Knoxville Gazette
- Type: Biweekly newspaper
- Format: Broadsheet
- Founder: George Roulstone
- Publisher: George Roulstone (1791–1804) Robert Ferguson (1791–1793) Elizabeth Gilliam Roulstone (1804–1808) George Wilson (1804–1818) David Lear (2014–)
- Ceased publication: 1808, 1818
- Political alignment: Federalist
- Language: English
- Headquarters: Rogersville, Tennessee (1791–1792) Knoxville, Tennessee (1792–1818)

= The Knoxville Gazette =

The Knoxville Gazette was the first newspaper published in the U.S. state of Tennessee and the third published west of the Appalachian Mountains. Established by George Roulstone (1767-1804) at the urging of Southwest Territory governor William Blount, the paper's first edition appeared on November 5, 1791. The Gazette provided an important medium through which Tennessee's frontier government could dispense legislative announcements, and the paper's surviving editions are now an invaluable source of information on life in early Knoxville.

==Layout and publication==

The Gazette was a typical late-18th century broadsheet consisting of two pages, each with three columns (later four). The first page contained news, while the second page contained advertisements and announcements. The paper typically measured 10 in by 16 in, but the size varied due to Roulstone's difficulties in obtaining paper. The Gazette was normally published on a biweekly basis.

Roulstone was a native of Boston, Massachusetts, but had moved to Fayetteville, North Carolina, by the late-1780s, where he published an unsuccessful newspaper. Upon the creation of the Southwest Territory (which included what is now Tennessee) in 1790, the territory's first governor, William Blount, saw the need for a newspaper through which the territorial government could announce its legislative decisions, and invited Roulstone to the capital's new territory, Knoxville. Blount and Roulstone spent several months in Rogersville, Tennessee, before moving to Knoxville, and the earliest issues of the Gazette were published in Rogersville. The paper's October 6, 1792 issue was the first published in Knoxville.

Roulstone published the Gazette until his death in 1804. His wife, Elizabeth Gilliam Roulstone, continued publishing the paper until 1808, when she and her second husband moved the paper Carthage, Tennessee. During the same period, George Roulstone's former business partner, George Wilson, moved to Knoxville and established Wilson's Knoxville Gazette, which first appeared in November 1804. Wilson continued publishing this paper until 1818, when he moved to Nashville to publish the pro-Jackson sheet, Old Hickory. Knoxville entrepreneur Frederick Heiskell worked briefly for Wilson's paper before leaving to co-found the Knoxville Register in 1816.
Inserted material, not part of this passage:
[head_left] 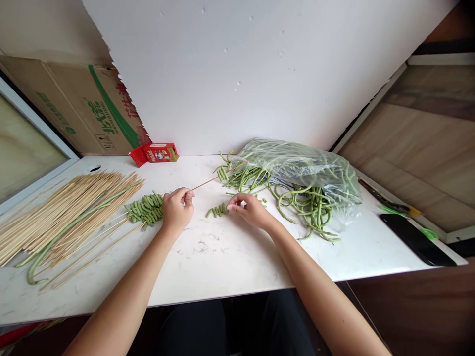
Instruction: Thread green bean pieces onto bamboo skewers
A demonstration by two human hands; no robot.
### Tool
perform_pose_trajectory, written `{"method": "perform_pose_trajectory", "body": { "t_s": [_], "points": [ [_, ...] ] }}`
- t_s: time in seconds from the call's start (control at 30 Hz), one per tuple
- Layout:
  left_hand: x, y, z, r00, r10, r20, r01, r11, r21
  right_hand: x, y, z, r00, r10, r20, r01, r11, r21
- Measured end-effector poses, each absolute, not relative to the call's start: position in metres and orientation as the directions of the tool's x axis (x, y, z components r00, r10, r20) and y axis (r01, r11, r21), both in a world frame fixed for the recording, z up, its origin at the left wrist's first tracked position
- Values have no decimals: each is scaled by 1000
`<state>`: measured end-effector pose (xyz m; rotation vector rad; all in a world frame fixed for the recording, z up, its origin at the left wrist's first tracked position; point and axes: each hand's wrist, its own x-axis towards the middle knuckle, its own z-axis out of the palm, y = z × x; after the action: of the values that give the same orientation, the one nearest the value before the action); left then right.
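My left hand point(178, 207) is closed in a pinch around a thin wooden skewer point(210, 182), which slants up and right toward the green beans. Short bean pieces point(222, 173) show just under its far part; I cannot tell whether they touch it. My right hand point(248, 208) is pinched at the right end of a small row of cut bean pieces point(217, 210). What its fingertips hold is hidden. Something small and white shows among its fingers. Left of my left hand lie skewers threaded with bean pieces point(144, 208).
Many bare skewers point(70, 212) lie at left with a long bean point(67, 230) across them. A clear plastic bag point(297, 160) of long beans point(315, 207) lies back right. A red box point(161, 153) is at the back, a black phone point(415, 239) and scissors point(386, 199) at right.
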<state>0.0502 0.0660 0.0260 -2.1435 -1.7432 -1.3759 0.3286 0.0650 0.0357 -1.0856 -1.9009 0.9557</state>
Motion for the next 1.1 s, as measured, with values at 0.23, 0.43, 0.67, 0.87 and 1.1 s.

==Notable issues and events==

The early issues of the Gazette are an invaluable source of information on life in early Knoxville. The paper's December 17, 1791 issue revealed the results of the lottery conducted for lots in the newly-platted city, with Roulstone himself drawing lots 27 (now First Tennessee Plaza) and 40. In the Fall of 1792, the Gazette announced the opening of two of Knoxville's first businesses, the Cowan Brothers' Store and Chisholm's Tavern. The paper's November 17, 1792 issue contained a notice by the city's founder, James White, threatening to prosecute anyone caught cutting timber on the town commons. Early Knoxville architect Thomas Hope placed an advertisement in a 1797 issue of the Gazette offering a reward for the return of some stolen tools.

Native American hostilities were a frequent topic in the Gazettes early issues. The paper gave detailed accounts of attacks such as the Cherokee assault on Cavet's Station in 1793 and the Chickamauga Cherokee attack at Ziegler's Station in 1792. The May 22, 1795 issue contained the provisions of the Treaty of Oneida, which the U.S. had signed several months earlier. In one issue, the Cherokee Chief Red Bird placed a notice in the Gazette warning the chief of the Upper Towns not to disturb William Cocke, for Cocke "talks very strong and runs very fast."

Many events important to the early history of the State of Tennessee were covered by the Gazette. The paper's January 6, 1795 issue contained a notice of the "annual escort" through the wilderness from Southwest Point to Bledsoe's Station, and mentions that construction of the Cumberland Road would commence at that time. Throughout the Summer of 1795, the Gazette published announcements by Blount regarding arrangements for the state's constitutional convention, which took place the following year. A later issue of the Gazette contained a letter from Andrew Jackson accusing John Sevier of fraud, giving insight into the animosity that eventually developed between the two leaders.